═══ Dataset extract

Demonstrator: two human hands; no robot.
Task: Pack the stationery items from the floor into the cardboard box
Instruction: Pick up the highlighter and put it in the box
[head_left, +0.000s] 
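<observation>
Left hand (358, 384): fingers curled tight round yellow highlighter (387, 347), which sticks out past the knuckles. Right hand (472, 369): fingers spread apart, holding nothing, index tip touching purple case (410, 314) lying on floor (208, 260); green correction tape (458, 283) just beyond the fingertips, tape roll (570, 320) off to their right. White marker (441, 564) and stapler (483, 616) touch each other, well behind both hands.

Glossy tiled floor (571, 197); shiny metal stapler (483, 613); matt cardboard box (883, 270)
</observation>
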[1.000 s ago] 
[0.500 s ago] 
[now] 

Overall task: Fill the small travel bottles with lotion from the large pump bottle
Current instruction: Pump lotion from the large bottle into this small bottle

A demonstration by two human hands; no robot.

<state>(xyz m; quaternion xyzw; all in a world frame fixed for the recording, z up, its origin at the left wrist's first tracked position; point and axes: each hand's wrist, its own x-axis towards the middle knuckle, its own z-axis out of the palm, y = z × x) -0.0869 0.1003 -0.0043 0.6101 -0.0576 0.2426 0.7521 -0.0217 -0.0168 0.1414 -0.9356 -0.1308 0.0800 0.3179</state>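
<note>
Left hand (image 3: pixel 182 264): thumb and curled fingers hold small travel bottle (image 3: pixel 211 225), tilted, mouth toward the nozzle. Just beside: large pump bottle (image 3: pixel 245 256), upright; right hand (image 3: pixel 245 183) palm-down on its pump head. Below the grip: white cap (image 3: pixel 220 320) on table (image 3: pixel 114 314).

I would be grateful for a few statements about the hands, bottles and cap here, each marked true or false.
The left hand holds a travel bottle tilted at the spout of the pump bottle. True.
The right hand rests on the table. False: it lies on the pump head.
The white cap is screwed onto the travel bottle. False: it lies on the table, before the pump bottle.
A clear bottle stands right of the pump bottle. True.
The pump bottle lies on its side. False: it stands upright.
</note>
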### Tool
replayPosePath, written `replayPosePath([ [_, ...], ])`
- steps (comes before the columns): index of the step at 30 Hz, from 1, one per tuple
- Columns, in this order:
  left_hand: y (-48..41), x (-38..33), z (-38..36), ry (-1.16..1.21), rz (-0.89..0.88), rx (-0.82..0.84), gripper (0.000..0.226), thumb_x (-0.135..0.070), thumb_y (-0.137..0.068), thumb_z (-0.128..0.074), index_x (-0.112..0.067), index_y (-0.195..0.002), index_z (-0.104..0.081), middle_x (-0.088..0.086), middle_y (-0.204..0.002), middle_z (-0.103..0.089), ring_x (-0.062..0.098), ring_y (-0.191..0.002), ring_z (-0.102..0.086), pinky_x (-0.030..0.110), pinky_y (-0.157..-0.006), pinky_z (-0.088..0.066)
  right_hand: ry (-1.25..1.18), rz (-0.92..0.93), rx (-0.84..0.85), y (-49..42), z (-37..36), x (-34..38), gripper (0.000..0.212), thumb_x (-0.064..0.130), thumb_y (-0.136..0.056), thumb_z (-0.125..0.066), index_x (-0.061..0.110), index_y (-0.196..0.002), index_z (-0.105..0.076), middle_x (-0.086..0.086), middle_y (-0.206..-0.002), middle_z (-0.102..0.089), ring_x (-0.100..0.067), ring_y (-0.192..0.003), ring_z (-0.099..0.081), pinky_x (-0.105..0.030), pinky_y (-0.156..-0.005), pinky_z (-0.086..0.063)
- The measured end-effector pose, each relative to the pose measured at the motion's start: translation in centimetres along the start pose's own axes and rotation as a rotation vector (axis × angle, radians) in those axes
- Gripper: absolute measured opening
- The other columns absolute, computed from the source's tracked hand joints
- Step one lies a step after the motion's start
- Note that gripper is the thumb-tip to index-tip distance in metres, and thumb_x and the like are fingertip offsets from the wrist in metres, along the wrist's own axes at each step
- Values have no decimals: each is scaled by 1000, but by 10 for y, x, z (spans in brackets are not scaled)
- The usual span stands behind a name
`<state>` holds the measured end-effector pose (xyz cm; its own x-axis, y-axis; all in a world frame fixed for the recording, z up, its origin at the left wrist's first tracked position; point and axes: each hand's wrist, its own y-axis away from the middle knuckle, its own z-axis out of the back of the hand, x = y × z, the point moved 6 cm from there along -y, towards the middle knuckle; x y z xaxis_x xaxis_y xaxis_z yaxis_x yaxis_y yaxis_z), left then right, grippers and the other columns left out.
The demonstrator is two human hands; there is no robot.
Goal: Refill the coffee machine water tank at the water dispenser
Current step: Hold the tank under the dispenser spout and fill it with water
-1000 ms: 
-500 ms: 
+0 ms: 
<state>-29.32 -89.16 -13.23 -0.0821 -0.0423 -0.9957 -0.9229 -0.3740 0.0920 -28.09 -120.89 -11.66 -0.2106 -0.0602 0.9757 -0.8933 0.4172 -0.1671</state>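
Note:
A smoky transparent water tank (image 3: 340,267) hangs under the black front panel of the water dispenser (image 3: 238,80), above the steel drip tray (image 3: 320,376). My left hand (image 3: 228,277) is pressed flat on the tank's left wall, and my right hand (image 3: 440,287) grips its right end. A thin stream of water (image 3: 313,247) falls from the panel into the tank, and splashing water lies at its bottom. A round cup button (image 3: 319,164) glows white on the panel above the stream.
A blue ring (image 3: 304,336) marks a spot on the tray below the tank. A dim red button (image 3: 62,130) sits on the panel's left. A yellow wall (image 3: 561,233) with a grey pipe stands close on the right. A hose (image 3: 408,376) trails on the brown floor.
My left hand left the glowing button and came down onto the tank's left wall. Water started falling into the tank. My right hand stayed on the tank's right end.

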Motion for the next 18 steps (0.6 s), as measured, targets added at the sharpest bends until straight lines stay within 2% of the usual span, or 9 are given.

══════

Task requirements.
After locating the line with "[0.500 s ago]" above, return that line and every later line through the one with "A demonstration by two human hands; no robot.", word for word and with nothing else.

Solution for this exercise.
[0.500 s ago] 
[now] 

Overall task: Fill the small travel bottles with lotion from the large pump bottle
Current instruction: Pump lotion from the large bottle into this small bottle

A demonstration by two human hands; no robot.

Whatever the exercise asked has now been answered.